Hi,
I have trouble running any job on a 12 core cluster running Ubuntu 12.04, with each node (6 identical nodes) having each 2gb physical memory. I run NWChem on OpenMPI and this is the error when i try to run it on more than one node.
This is the error message.
argument 1 = water.nw
0:Terminate signal was sent, status=: 15
(rank:0 hostname:cm07 pid:4375):ARMCI DASSERT fail. ../../ga-5-1/armci/src/common/signaltrap.c:SigTermHandler():472 cond:0
4 total processes killed (some possibly by mpirun during cleanup)
argument 1 = water.nw
2:attach error:id=98304 off=33553984 seg=32768
3:attach error:id=98304 off=33553984 seg=32768
******************* ARMCI INFO ************************
******************* ARMCI INFO ************************
The application attempted to allocate a shared memory segment of 33554432 bytes in size. This might be in addition to segments that were allocated succesfully previously. The current system configuration does not allow enough shared memory to be allocated to the application.
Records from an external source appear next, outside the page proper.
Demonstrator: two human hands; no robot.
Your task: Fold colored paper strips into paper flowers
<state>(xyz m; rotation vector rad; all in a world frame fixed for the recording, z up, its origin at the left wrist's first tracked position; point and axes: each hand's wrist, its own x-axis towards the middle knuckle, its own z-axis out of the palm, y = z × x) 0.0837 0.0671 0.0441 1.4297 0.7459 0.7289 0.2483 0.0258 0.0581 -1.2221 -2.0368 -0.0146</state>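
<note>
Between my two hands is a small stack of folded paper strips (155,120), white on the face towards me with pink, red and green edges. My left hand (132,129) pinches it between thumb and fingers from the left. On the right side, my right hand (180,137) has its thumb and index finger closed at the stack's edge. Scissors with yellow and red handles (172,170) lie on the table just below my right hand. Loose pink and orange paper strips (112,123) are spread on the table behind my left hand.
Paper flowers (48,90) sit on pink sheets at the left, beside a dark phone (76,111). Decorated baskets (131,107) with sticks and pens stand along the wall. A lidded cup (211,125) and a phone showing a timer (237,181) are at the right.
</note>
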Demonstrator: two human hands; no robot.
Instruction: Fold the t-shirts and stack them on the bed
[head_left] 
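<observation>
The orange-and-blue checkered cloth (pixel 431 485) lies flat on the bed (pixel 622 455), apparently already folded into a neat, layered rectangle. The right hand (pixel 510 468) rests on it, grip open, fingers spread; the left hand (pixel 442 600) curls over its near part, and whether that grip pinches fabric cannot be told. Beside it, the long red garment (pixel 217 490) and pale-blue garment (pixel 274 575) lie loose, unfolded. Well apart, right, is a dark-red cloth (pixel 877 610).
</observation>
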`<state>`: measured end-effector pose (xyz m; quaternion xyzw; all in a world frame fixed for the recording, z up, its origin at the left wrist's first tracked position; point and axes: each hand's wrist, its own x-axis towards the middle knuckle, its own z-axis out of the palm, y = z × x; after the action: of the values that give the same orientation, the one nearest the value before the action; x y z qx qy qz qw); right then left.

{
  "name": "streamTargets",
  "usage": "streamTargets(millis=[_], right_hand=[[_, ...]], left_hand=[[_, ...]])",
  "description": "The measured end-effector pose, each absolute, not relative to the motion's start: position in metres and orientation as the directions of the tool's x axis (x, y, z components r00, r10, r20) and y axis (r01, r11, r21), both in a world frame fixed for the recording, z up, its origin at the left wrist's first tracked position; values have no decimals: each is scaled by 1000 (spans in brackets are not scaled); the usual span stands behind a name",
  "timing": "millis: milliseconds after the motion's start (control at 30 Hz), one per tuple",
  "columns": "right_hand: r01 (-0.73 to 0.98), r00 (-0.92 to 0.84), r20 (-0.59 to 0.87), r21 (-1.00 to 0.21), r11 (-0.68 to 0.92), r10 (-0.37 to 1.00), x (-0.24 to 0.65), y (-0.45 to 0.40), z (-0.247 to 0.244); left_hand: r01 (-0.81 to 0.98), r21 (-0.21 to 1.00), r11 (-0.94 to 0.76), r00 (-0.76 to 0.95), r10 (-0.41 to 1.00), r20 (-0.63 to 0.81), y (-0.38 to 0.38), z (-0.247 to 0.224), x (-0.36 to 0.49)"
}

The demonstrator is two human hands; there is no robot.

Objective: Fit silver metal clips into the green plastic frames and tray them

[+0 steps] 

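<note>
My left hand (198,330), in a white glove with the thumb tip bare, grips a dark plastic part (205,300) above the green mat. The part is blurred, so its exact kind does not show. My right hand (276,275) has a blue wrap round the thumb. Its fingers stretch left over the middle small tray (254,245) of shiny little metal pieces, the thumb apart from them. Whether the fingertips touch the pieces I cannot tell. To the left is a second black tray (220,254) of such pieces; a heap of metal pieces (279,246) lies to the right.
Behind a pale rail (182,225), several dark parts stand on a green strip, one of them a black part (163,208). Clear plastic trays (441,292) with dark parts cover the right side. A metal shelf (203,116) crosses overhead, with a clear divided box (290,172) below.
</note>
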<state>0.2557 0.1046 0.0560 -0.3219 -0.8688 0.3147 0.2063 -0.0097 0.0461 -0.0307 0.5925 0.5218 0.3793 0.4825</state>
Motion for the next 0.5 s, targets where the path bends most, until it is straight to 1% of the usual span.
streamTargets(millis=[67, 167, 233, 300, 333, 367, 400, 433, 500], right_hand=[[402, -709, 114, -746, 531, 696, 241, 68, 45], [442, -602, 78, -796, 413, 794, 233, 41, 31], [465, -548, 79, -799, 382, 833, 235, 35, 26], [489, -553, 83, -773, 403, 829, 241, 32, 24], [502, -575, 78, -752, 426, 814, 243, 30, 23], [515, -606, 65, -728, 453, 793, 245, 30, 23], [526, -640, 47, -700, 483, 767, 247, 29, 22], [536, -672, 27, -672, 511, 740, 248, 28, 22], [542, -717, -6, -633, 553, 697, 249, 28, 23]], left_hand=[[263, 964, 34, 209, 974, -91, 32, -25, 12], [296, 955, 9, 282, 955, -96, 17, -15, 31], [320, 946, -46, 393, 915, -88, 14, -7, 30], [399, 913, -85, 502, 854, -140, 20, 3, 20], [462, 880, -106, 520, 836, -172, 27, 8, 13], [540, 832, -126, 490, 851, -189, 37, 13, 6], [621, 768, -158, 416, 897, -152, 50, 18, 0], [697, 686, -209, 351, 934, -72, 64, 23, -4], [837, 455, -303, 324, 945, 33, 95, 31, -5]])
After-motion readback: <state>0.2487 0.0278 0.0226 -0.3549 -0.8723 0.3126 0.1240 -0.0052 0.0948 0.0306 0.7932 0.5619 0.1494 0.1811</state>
This is most often caused by:
1) system parameter SHMMAX (largest shared memory segment) being too small or
2) insufficient swap space.
Please ask your system administrator to verify if SHMMAX matches the amount of memory needed by your application and the system has sufficient amount of swap space. Most UNIX systems can be easily reconfigured to allow larger shared memory segments,
see http://www.emsl.pnl.gov/docs/global/support.html
In some cases, the problem might be caused by insufficient swap space.
*******************************************************
2:Attach_Shared_Region:failed to attach to segment id=: 98304
--------------------------------------------------------------------------
MPI_ABORT was invoked on rank 2 in communicator MPI COMMUNICATOR 4 DUP FROM 0
with errorcode 98304.
NOTE: invoking MPI_ABORT causes Open MPI to kill all MPI processes.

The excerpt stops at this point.